We are starting to see the effects of Hurricanes Harvey and Irma show up in some of the U.S. data. However, many of the storm effects are estimated by the data agencies involved. As field data is collected, these estimates will be revised in the coming months.
Retail sales data was mostly normal, but auto sales fell more than expected as South Texas auto dealers lost the last weekend of the month to the storm. Total retail sales for the U.S. dipped by 0.2 percent for the month. The dollar value of retail sales for autos fell by 1.6 percent.
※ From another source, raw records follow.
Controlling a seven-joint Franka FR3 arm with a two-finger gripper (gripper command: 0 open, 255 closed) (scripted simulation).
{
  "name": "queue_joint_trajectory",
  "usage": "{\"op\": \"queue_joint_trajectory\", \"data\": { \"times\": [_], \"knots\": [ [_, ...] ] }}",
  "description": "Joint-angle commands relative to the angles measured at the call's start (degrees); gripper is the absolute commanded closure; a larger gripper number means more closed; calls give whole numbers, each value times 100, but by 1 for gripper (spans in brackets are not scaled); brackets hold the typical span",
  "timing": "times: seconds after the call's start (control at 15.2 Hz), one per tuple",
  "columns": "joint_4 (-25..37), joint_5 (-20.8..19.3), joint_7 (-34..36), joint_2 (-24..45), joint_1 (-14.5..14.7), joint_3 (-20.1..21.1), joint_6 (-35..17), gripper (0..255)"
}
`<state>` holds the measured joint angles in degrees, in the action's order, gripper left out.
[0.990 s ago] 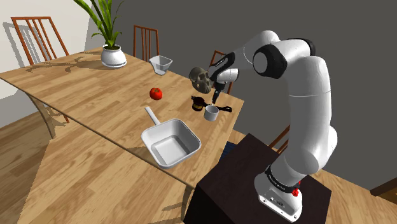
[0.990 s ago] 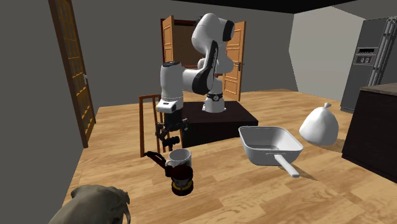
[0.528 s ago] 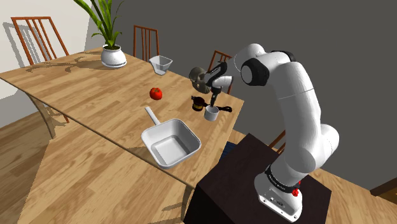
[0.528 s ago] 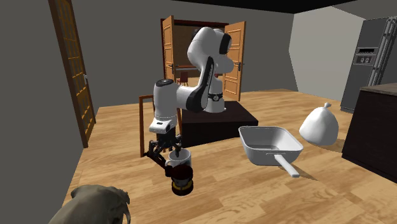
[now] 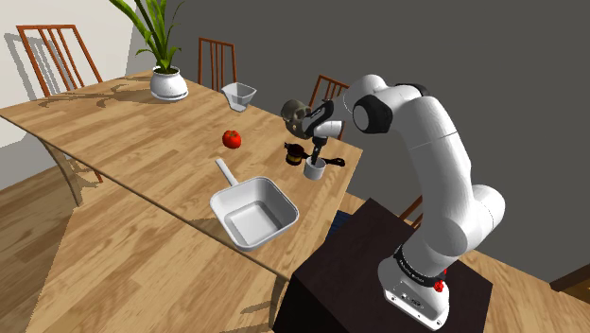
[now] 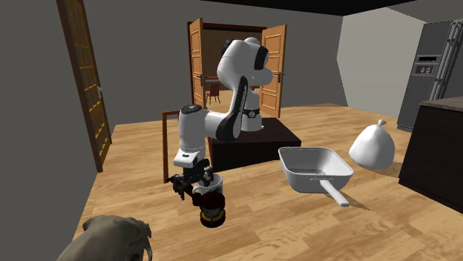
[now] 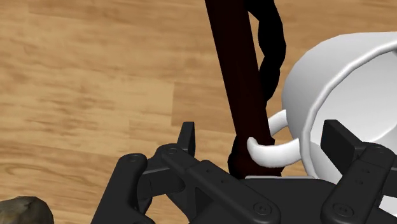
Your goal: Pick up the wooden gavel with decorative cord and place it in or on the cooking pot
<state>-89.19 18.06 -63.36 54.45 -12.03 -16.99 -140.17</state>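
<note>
Item, dark box stand (image 5: pixel 378 274): is carrying the white arm (image 5: pixel 444 161), which is reaching up and toward the shoulder view's left over the wooden desk (image 5: pixel 142 151). Item, cooking pot (image 5: pixel 251 219), white, square, with a straight handle: is sitting empty near the desk's front edge, well apart from the gavel. Item, tool (image 7: pixel 263 143): is hanging low over the desk with its fingers (image 7: pixel 186 137) standing apart, open, gripping nothing. Item, gavel (image 7: pixel 236 76): is lying on the desk by the edge nearest the arm, its dark handle passing between the fingers without touching them, its black twisted cord (image 7: pixel 272 51) running alongside. Item, white mug (image 7: pixel 347 89): is standing just beside the gavel's handle, its own curved handle also sitting between the fingers. Item, red tomato (image 5: pixel 232 139): is resting farther along the desk. Item, grey skull-like lump (image 5: pixel 299 117): is sitting behind the tool. Item, white cup (image 5: pixel 239 94) and potted plant (image 5: pixel 165 57): are standing at the far side. Item, wooden chairs (image 5: pixel 216 59): are standing beyond the desk.
</note>
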Motion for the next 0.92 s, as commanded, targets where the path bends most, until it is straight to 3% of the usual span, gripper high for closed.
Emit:
{"op": "queue_joint_trajectory", "data": {
  "times": [0.0,0.33,0.4,0.86],
  "knots": [
    [1,5,0,16,0,5,-18,0],
    [1,4,0,15,0,5,-17,0],
    [1,4,0,15,0,5,-17,255],
    [-3,5,-3,14,-2,5,-20,255]
  ]
}}
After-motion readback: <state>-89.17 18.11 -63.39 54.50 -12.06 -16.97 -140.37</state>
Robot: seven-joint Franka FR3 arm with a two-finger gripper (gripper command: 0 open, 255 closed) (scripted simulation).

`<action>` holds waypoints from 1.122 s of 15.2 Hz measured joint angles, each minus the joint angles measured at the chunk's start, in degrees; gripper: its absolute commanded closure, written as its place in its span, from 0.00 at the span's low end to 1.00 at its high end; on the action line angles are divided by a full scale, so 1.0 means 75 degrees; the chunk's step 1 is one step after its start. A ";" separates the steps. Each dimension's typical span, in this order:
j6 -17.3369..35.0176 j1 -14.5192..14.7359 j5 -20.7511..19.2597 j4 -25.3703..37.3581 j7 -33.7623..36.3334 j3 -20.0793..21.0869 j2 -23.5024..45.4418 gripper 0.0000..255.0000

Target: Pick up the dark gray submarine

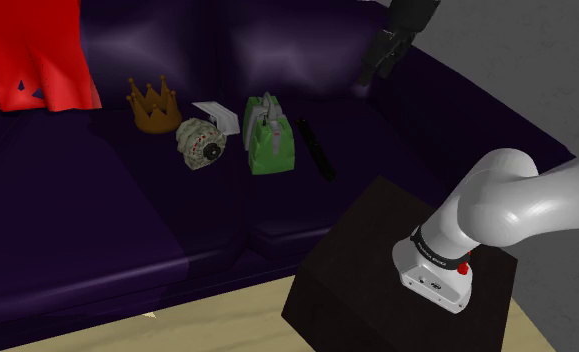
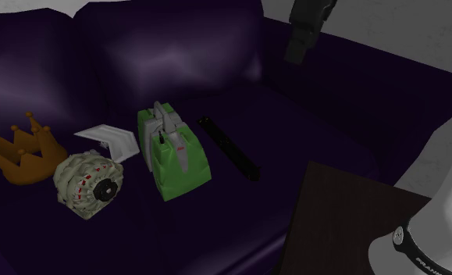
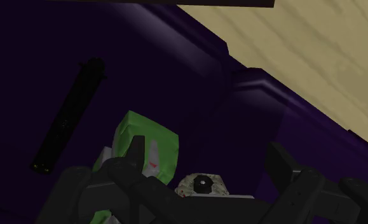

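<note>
The dark submarine [image 1: 314, 148] is lying untouched on the purple sofa [image 1: 97, 200] seat, at 3 o'clock from the green bag [image 1: 269, 140] in the shoulder view. The pincer [image 1: 375, 62] hangs spread and empty, well off at 1 o'clock, so I'd say the approach and grab are all still left. That bag sits close enough to crowd a finger, but the alternator [image 1: 201, 143] and crown [image 1: 154, 104] out at 9 o'clock look harmless.
</note>
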 measured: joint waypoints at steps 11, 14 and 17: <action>0.1947 -0.0375 -0.0227 -0.0399 -0.0111 -0.0408 0.1838 0.00; 0.2585 -0.0486 -0.0269 -0.0298 -0.0180 -0.0581 0.2669 0.00; 0.3158 -0.0576 -0.0275 -0.0269 -0.0199 -0.0712 0.3360 0.00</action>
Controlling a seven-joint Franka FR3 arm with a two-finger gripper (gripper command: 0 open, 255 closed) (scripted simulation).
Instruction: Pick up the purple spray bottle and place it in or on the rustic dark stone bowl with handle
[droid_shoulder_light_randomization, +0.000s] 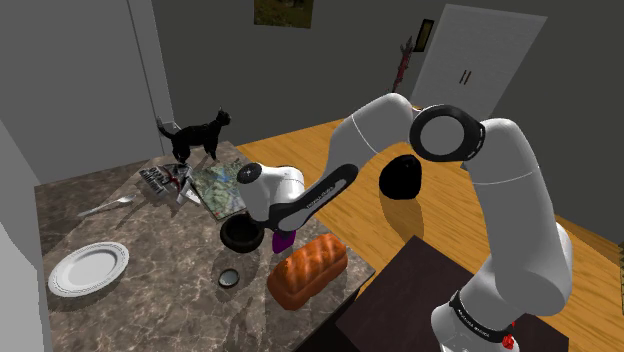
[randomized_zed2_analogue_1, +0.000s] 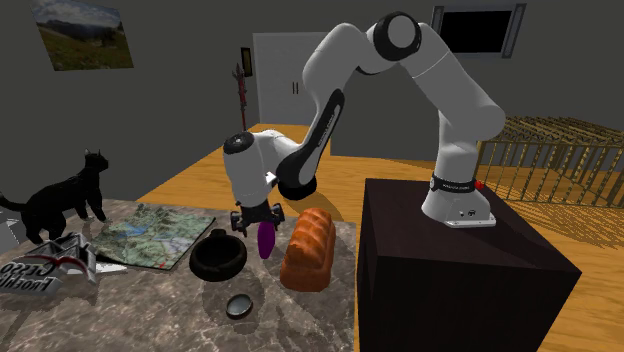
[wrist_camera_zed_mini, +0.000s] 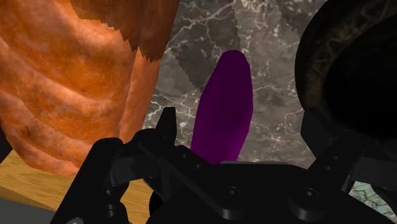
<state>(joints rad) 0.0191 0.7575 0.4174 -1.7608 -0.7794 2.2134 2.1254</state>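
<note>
Grey marbled bench is carrying everything, and the white arm is bending down over it from above, likely because the orange loaf and the dark bowl are crowding the purple spray bottle from both sides. It is pointing upright between them, outside the bowl. The fingers are standing apart, straddling it without visibly touching, so nothing is gripping it yet.

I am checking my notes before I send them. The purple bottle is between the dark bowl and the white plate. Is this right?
Not quite. The purple bottle is between the dark bowl and the orange bread loaf, not the white plate, which lies well apart from them. The second exterior view shows this.
</note>
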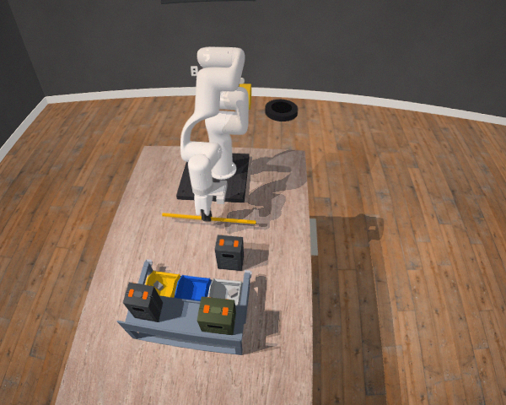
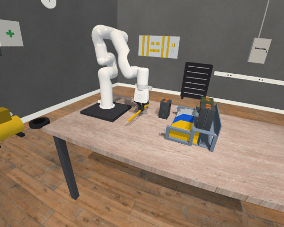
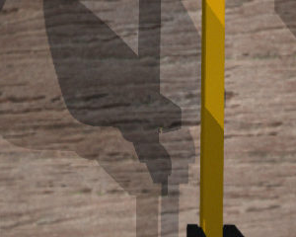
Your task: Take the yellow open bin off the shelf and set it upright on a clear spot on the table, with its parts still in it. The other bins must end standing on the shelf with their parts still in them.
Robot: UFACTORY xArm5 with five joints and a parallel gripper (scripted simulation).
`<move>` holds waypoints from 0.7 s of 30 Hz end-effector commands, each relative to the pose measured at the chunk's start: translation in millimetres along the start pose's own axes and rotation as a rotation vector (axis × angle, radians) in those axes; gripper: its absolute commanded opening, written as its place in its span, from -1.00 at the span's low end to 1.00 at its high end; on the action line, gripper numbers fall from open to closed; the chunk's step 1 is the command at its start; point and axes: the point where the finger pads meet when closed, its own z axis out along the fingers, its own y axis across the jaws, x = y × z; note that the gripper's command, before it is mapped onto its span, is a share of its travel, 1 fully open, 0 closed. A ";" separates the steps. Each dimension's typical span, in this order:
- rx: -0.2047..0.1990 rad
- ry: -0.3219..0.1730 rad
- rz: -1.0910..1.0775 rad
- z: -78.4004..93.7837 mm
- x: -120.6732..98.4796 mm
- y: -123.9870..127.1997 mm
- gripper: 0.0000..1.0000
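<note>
My gripper is shut on a long thin yellow bar and holds it low over the table, just in front of the black base plate. The yellow open bin stands at the left end of the grey shelf, with a grey part in it. Beside it are a blue bin and a white bin. The gripper is well away from the shelf.
A dark case and an olive case with orange latches stand on the shelf's upper level. Another dark case stands on the table between the shelf and the bar.
</note>
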 end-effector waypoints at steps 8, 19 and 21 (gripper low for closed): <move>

We expect to see stronger U.S. auto sales in September as Texas, Louisiana and Florida residents and businesses replace their storm damaged vehicles.
Industrial production dipped by 0.9 percent in August with declines across the three broad industry groups, manufacturing, mining and utilities. We expect to see more drag in manufacturing in September as refineries and petrochemical plants slowly resume normal operations. The lasting power outages in Texas, Louisiana and Florida (due to Harvey and Irma) will likely weigh on utility output in September.
The headline Consumer Price Index for August came in warmer than expected, increasing by 0.4 percent for the month. It was the strongest monthly gain since January. Energy prices provided a push as gasoline was up 6.3 percent for the month.
The Producer Price Index for Final Demand increased by 0.2 percent in August. The PPI for energy goods increased by 3.3 percent in August, reversing three consecutive monthly declines.
Initial claims for unemployment insurance fell by 14,000 for the week ending September 9, to hit 284,000. This comes after a surge in initial UI claims the previous week, gaining 62,000 after Hurricane Harvey hit South Texas. We expect to see another surge in weekly UI claims related to Hurricane Irma over the next couple of weeks.
Mortgage applications jumped for the week ending September 8, with gains in both purchase and refi apps. Purchase apps were up 10.9 percent for the week. Refi apps increased by 8.9 percent. According to the Mortgage Bankers Association, the rate for a 30-year fixed rate mortgage fell to 4.03 percent.
The Bank of England hinted that it would raise its benchmark lending rate soon. We expect the European Central Bank to announce the schedule for QE tapering in October.